═════ Provided material
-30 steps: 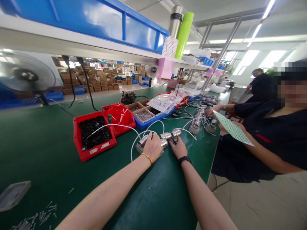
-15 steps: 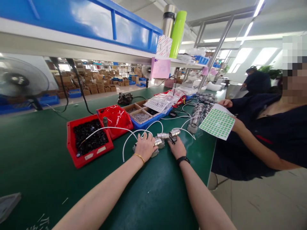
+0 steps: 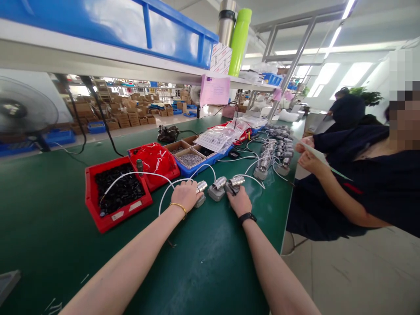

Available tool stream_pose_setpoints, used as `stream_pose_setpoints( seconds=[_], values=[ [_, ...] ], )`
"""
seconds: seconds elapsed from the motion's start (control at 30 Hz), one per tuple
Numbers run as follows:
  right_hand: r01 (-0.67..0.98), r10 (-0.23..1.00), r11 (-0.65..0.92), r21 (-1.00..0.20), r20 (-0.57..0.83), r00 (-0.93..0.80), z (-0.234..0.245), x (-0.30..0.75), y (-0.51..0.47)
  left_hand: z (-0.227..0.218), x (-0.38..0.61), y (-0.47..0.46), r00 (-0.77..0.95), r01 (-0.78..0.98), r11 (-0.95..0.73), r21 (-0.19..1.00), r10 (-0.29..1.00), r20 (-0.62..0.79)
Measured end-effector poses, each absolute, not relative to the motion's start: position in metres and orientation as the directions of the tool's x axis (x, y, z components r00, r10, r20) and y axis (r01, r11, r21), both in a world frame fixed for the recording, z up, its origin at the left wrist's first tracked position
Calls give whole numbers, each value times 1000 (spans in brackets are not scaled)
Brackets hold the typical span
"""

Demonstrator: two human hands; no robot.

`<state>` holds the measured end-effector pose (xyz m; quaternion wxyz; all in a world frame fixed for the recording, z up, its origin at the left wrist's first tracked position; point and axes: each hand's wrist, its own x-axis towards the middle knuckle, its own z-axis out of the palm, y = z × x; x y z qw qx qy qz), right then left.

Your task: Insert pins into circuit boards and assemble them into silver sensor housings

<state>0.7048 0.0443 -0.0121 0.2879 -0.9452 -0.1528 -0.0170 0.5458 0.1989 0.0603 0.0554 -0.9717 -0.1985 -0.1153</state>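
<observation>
The left hand (image 3: 185, 195), a gold bangle on its wrist, is lying curled over one of the small silver metal fittings (image 3: 200, 188) on the green table (image 3: 49, 218), its fingers closed around the piece so that only the shiny far end is showing. The right hand (image 3: 239, 200), wearing a black wristband, is gripping a second fitting (image 3: 236, 181) just to the right, fingers wrapped on its base. Between the two hands a third fitting (image 3: 218, 185) is sitting untouched on the table, near both. White cables (image 3: 138, 175) are looping from these pieces toward the left, passing over a red bin of black parts (image 3: 116, 192). Just beyond it a second red bin (image 3: 155, 159) is holding red bags, and to the right of that a blue tray (image 3: 193, 159) is carrying small boxes of parts. Farther right a cluster of similar fittings (image 3: 275, 151) is lying by the table's edge, where a co-worker in dark clothing is holding a sheet (image 3: 316, 155) in both hands. A fan (image 3: 22, 109) is standing at the far left.
</observation>
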Motion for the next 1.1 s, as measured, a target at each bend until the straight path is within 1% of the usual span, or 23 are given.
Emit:
stream_pose_setpoints(
  seconds=[0.13, 0.27, 0.5, 0.63, 0.73, 0.83, 0.97, 1.1],
  values=[
    [285, 270, -800, -529, 107, 957, -12, 699, 48, 62, 547, 205, 909, 383, -922, -47, 368, 195],
    [315, 299, -783, -536, 119, 947, -15, 707, 50, 65, 540, 204, 923, 358, -933, -44, 347, 165],
    [430, 415, -698, -573, 165, 895, -19, 732, 49, 71, 531, 203, 930, 347, -938, -21, 342, 133],
    [500, 494, -643, -580, 184, 850, -22, 733, 49, 67, 536, 202, 918, 376, -927, -11, 370, 145],
    [532, 531, -621, -575, 190, 826, -25, 726, 51, 63, 541, 197, 909, 395, -919, -5, 390, 148],
    [546, 544, -619, -564, 193, 816, -26, 718, 56, 61, 544, 188, 907, 397, -918, 3, 393, 152],
    [560, 561, -613, -557, 192, 805, -25, 713, 61, 61, 544, 176, 888, 436, -900, 16, 433, 157],
    [557, 549, -633, -538, 195, 813, -22, 712, 52, 60, 547, 174, 876, 452, -891, 52, 454, 166]
  ],
)
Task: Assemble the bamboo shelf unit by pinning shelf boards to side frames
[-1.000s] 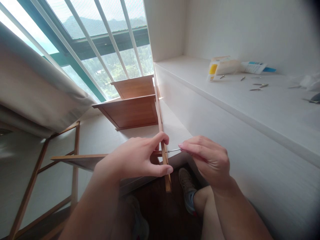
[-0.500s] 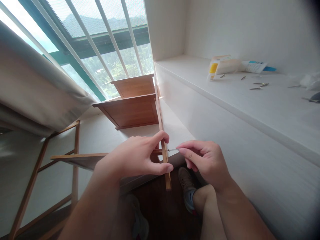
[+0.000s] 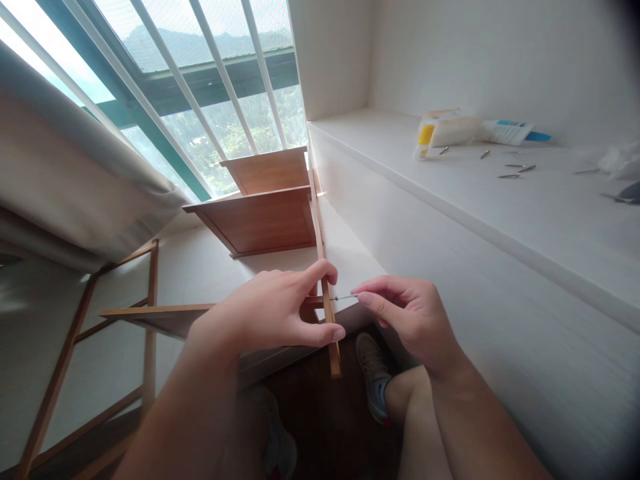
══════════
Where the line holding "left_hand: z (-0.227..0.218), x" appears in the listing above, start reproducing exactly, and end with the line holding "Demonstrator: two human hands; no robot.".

## Expected answer
  left_hand: z (-0.227..0.218), x (-0.38..0.61), y (-0.47..0.46), r00 (-0.77..0.95), r01 (-0.78..0.98), r11 (-0.95..0.73), r21 (-0.19..1.00), r10 (-0.29..1.00), r20 (-0.62..0.79)
Measured end-effector poses, each absolute, not relative to the motion's start: position in metres and orientation as the directions of the tool's x axis (x, y, z components r00, r10, r20) and y axis (r01, r11, r21), both in a world frame fixed for the recording, z up, its origin at the left wrist's first tracked position
Calls give whole numbers, each value times 1000 (spans in brackets are not scaled)
Brackets hold the typical span
"""

Demonstrator: two human hands; no robot.

No additional answer is needed.